Jakarta – TAMBANG. Menteri ESDM merelakan pemotongan sebagian wewenangnya melalui revisi Undang-Undang Migas, demi sistem pengolalaan sumber daya migas yang lebih akuntabel. Atas inisatifnya tersebut, anggota legislatif pun terheran dan lantas menyampaikan apresiasi.
“Sepanjang yang saya ketahui, ini baru kali pertama seorang menteri malah mereduksi kewenangannya demi lahirnya tata kelola migas yang lebih kondusif bagi sebesar-besarnya kepentingan rakyat,” ujar Pimpinan Sidang Komisi VII DPR-RI, H. Mulyadi, usai mendengar paparan yang disampaikan Menteri ESDM Sudirman Said, dalam Rapat Kerja yang digelar Rabu (8/4).
Respon senada juga disampaikan oleh anggota Komisi VII DPR-RI lain dari berbagai fraksi, antara lain Hadi Pramono dari Fraksi Gerindra, Kurtubi dari Fraksi Nasdem, dan Dito Ganinduto dari Fraksi Golkar.
Dalam paparan tentang pokok pikiran pemerintah terhadap rencana perubahan Undang-Undang Migas, Menteri ESDM secara umum mengungkapkan pengelolaan sumber daya migas perlu lebih mengedepankan sistem. Karenanya, kewenangan Menteri ESDM harus lebih dibatasi.

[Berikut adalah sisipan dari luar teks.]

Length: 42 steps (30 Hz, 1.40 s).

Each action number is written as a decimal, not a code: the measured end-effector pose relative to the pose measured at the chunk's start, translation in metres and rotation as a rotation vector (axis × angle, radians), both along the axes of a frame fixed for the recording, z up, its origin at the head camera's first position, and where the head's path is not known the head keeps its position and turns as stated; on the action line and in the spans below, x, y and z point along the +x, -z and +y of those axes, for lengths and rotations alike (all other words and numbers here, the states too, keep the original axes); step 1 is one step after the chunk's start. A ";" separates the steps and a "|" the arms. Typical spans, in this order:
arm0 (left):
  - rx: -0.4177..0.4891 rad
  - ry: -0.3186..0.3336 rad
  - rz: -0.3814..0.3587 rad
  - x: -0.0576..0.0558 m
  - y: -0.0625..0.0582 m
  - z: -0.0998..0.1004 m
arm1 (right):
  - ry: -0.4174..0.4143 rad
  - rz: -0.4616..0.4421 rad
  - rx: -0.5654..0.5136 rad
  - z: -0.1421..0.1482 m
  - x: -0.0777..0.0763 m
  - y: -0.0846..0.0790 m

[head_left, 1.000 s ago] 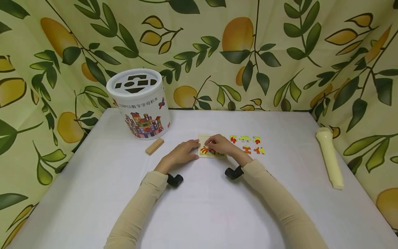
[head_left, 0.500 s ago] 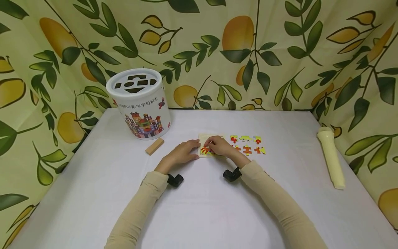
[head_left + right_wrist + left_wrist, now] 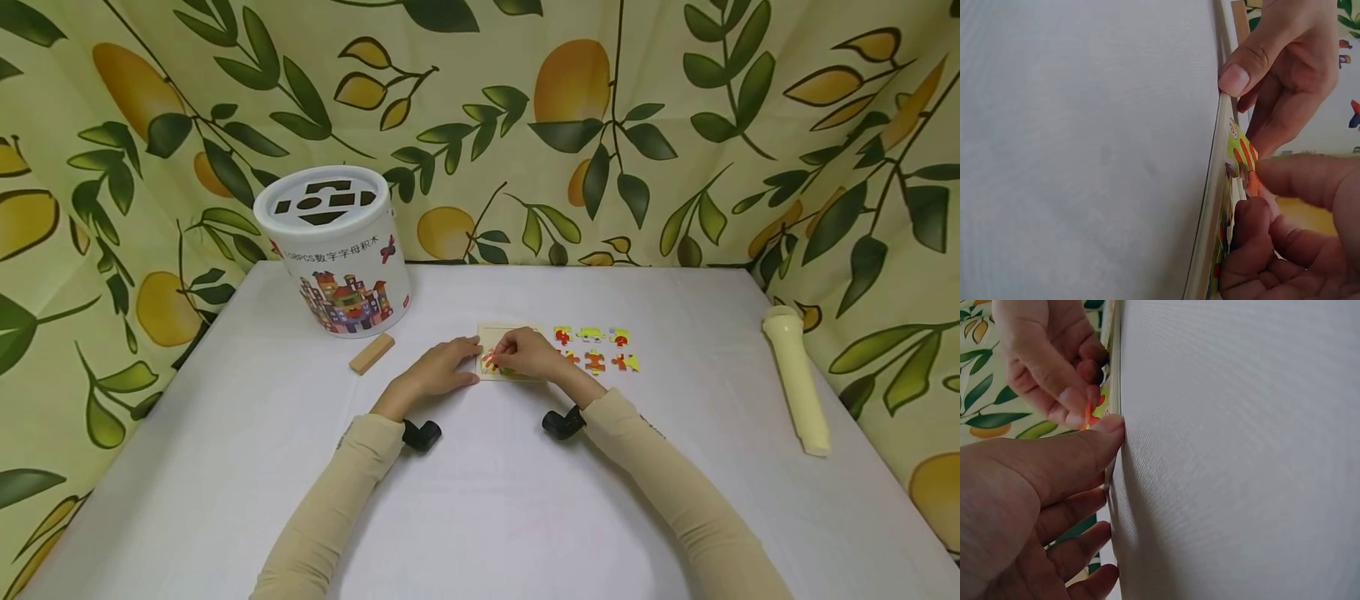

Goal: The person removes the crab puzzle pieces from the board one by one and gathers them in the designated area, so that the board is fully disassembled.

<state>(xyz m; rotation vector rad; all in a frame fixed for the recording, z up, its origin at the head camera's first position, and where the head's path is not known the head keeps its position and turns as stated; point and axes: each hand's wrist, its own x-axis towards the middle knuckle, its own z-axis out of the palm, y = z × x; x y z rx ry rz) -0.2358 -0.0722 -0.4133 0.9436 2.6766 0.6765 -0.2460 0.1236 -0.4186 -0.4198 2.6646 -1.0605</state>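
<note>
A small jigsaw board [image 3: 512,379] with a pale wooden rim lies on the white table. My left hand [image 3: 441,367] rests at its left side, thumb [image 3: 1235,80] against the near rim and the other fingers spread along the left edge. My right hand [image 3: 531,353] is over the board, its thumb and index finger pinching a green jigsaw piece [image 3: 1245,150] with orange-red stripes. This piece stands tilted at the near left corner of the board. Other coloured parts of the picture show inside the rim, partly hidden by the right hand.
Several loose jigsaw pieces [image 3: 595,361] lie in two rows right of the board. A wooden block [image 3: 372,354] and a white block bucket [image 3: 345,275] with a cut-out lid stand left. A cream microphone-shaped object [image 3: 797,379] lies far right. Patterned cloth [image 3: 450,125] hangs behind.
My right hand has shifted slightly left and towards me over the board, its fingertips now nearer the near left corner. The left hand stays at the left edge.
</note>
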 end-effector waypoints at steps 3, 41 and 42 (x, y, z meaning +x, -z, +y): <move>-0.005 0.005 0.000 -0.001 0.000 0.000 | 0.006 0.019 -0.002 0.001 0.000 0.001; -0.060 -0.015 -0.008 -0.002 0.003 0.002 | 0.163 -0.155 0.016 0.109 0.033 -0.002; -0.059 -0.013 -0.006 -0.002 0.003 0.002 | 0.159 -0.146 0.031 0.108 0.034 -0.002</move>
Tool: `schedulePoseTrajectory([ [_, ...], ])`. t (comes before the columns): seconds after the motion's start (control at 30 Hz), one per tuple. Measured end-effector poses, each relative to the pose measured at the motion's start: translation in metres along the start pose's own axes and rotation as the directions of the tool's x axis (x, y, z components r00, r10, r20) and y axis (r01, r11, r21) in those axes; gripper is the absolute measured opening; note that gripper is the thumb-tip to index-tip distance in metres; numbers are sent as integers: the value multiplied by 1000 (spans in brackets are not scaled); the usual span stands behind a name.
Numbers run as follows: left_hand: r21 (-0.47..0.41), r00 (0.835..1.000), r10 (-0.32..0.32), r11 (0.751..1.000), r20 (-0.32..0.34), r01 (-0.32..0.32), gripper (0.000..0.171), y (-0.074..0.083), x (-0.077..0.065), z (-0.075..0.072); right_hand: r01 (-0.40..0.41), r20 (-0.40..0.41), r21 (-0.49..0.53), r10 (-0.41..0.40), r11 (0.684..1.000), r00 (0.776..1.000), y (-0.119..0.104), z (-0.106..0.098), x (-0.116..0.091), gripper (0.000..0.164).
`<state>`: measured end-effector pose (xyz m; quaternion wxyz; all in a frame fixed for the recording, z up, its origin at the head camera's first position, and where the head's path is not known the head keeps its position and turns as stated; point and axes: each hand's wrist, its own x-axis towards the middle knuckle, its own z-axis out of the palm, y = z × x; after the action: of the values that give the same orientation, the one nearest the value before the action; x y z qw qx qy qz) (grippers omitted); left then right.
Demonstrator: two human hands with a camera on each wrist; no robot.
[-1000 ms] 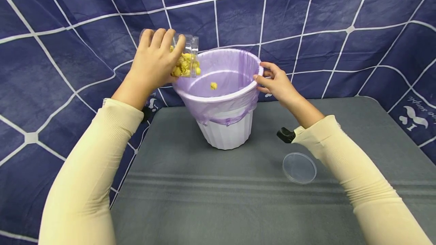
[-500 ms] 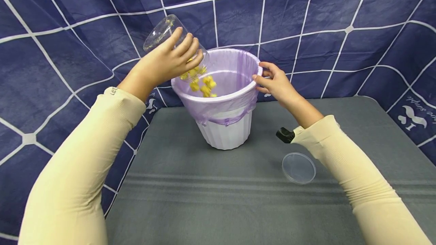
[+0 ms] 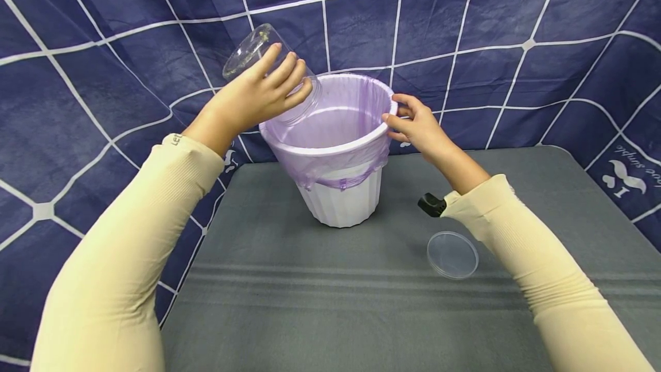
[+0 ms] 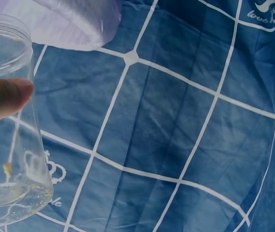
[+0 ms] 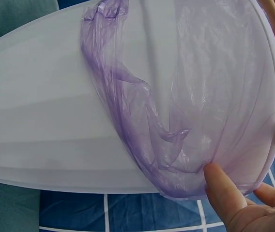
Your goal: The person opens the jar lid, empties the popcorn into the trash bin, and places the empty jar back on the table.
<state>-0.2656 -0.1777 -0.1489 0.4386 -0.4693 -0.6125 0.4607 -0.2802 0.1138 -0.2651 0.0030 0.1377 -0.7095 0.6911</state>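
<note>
My left hand (image 3: 263, 88) grips a clear plastic jar (image 3: 242, 57), tilted bottom-up with its mouth over the left side of a white trash bin (image 3: 343, 206). Only crumbs and a small yellow bit show inside the jar (image 4: 33, 169) in the left wrist view, where the thumb presses its side. A purple bag (image 3: 330, 171) lines the bin and folds down over the rim. At the bin's right rim, my right hand (image 3: 417, 128) holds on with thumb and fingers; one fingertip touches the bag (image 5: 181, 150) in the right wrist view. The bin's floor is hidden.
A round clear lid (image 3: 453, 255) lies on the grey table (image 3: 330, 303), in front and right of the bin. Behind hangs a blue cloth (image 3: 454, 22) with white lines. A black device (image 3: 431, 205) sticks out at the right cuff.
The left hand has tipped the jar further over, and the yellow popcorn-like pieces have fallen out into the bin. The right hand has stayed on the rim.
</note>
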Motion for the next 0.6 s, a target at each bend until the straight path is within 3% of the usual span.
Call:
schedulePoseTrajectory([
  [0.17, -8, 997, -70, 998, -15, 70, 40, 7, 1, 1, -2, 1, -4, 2, 1000, 1000, -1, 0, 0, 60],
  [0.27, -39, 987, -158, 987, -20, 157, 38, 12, 3, 1, -3, 2, -11, 3, 1000, 1000, -1, -1, -1, 60],
  [0.33, -89, 971, -238, 968, -12, 236, 36, 14, 4, 0, -3, 3, -15, 3, 1000, 1000, -1, -1, -1, 60],
  [0.4, -175, 945, -324, 929, 38, 325, 33, 16, 5, -1, -3, 3, -16, 3, 1000, 1000, -1, -1, -1, 60],
  [0.5, -287, 885, -441, 837, 147, 465, 66, 18, 6, -4, -2, 2, -13, 2, 1000, 1000, 0, -1, -1, 60],
  [0.57, -331, 835, -506, 766, 218, 551, 92, 20, 5, -6, -1, 1, -9, 1, 1000, 1000, 0, -1, -1, 60],
  [0.6, -344, 810, -533, 733, 245, 586, 97, 20, 5, -6, 0, 2, -9, 0, 1000, 1000, 0, -1, -1, 60],
])
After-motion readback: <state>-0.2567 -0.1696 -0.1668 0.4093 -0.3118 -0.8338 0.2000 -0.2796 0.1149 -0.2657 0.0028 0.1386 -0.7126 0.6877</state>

“Dengan sengaja dan sadar, saya mengurangi kewenangan menteri dalam tata kelola migas untuk menghindari pemusatan kekuasaan pada satu orang saja. Pengelolaan migas akan diserahkan pada sistem, agar transparan dan memiliki kepastian,” tegas Sudirman.
Ia pun merujuk pada kewenangan Menteri ESDM dalam perpanjangan kontrak Wilayah Kerja (WK). Dengan aturan yang berlaku saat ini, seorang menteri punya hak mutlak untuk menentukan keputusan tersebut. Tapi dalam revisi yang diajukan, akan dibuat sistem bahwa setiap kontrak WK yang akan berakhir akan secara otomatis diserahkan pada PT Pertamina (Persero). Menurut Sudirman, ini akan memberikan kepastian dan menciptakan iklim investasi yang baik bagi para pelaku usaha. Di samping itu, Pertamina pun akan mendapat kesempatan untuk menjadi BUMN migas yang tangguh.
Contoh lain yang disampaikan adalah terkait wewenang mengalokasikan gas. Ke depan, pemerintah mengusulkan pembentukan sebuah badan agregator. Badan ini akan berperan memberi kepastian mengenai alokasi gas bagi seluruh stakeholder. Tujuannya adalah membasmi praktik pemburu rente industri gas yang selama ini disinyalir merugikan banyak pihak.